▶ [EXERCISE DETAILS]: Only certain lines below are wanted: those starting at the line containing "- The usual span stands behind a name" and ending at the line containing "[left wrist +", both included, each retyped exactly.

╭─ STORED DATA

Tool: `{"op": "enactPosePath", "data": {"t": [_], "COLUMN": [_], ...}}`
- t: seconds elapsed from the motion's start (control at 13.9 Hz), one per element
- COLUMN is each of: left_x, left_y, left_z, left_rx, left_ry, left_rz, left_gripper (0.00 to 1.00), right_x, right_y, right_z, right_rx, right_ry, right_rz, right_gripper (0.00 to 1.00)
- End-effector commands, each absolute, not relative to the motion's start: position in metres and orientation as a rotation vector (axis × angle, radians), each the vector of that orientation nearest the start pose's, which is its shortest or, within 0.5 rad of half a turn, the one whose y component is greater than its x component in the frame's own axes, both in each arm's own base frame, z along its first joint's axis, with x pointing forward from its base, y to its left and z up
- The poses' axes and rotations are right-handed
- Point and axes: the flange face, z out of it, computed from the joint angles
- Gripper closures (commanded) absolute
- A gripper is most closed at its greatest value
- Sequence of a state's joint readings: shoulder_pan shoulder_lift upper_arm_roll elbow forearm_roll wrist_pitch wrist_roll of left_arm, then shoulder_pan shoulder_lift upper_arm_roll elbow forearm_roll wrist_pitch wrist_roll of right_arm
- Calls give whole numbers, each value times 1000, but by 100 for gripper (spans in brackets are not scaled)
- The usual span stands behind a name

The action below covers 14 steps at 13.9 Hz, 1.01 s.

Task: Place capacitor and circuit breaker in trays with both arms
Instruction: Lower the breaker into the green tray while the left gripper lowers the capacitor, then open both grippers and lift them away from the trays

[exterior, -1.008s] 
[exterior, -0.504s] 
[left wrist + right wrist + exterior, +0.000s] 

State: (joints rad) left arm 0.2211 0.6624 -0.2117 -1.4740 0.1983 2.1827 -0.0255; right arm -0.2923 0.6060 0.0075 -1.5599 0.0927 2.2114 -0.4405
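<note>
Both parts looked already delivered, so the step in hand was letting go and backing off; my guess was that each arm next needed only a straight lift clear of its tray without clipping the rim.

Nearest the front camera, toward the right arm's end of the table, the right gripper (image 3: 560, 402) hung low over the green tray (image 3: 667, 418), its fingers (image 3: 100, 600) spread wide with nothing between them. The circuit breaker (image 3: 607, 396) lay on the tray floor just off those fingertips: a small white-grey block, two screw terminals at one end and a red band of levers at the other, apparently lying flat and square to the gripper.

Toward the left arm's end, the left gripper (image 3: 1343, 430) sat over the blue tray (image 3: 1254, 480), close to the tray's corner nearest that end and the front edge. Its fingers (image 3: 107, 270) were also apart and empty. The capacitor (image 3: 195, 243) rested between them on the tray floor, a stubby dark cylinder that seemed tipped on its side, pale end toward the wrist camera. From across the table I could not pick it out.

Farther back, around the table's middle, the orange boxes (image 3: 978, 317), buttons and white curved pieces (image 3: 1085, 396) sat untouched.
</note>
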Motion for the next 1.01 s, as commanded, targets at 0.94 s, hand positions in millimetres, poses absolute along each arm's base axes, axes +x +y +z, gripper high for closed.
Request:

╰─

▶ [SOLUTION BELOW]:
- The usual span stands behind a name

The action below covers 14 steps at 13.9 Hz, 1.01 s.

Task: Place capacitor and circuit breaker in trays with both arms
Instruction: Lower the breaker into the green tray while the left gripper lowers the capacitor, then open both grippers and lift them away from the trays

[exterior, -1.008s] 
[exterior, -0.504s] 
[left wrist + right wrist + exterior, +0.000s] 

No additional answer is needed.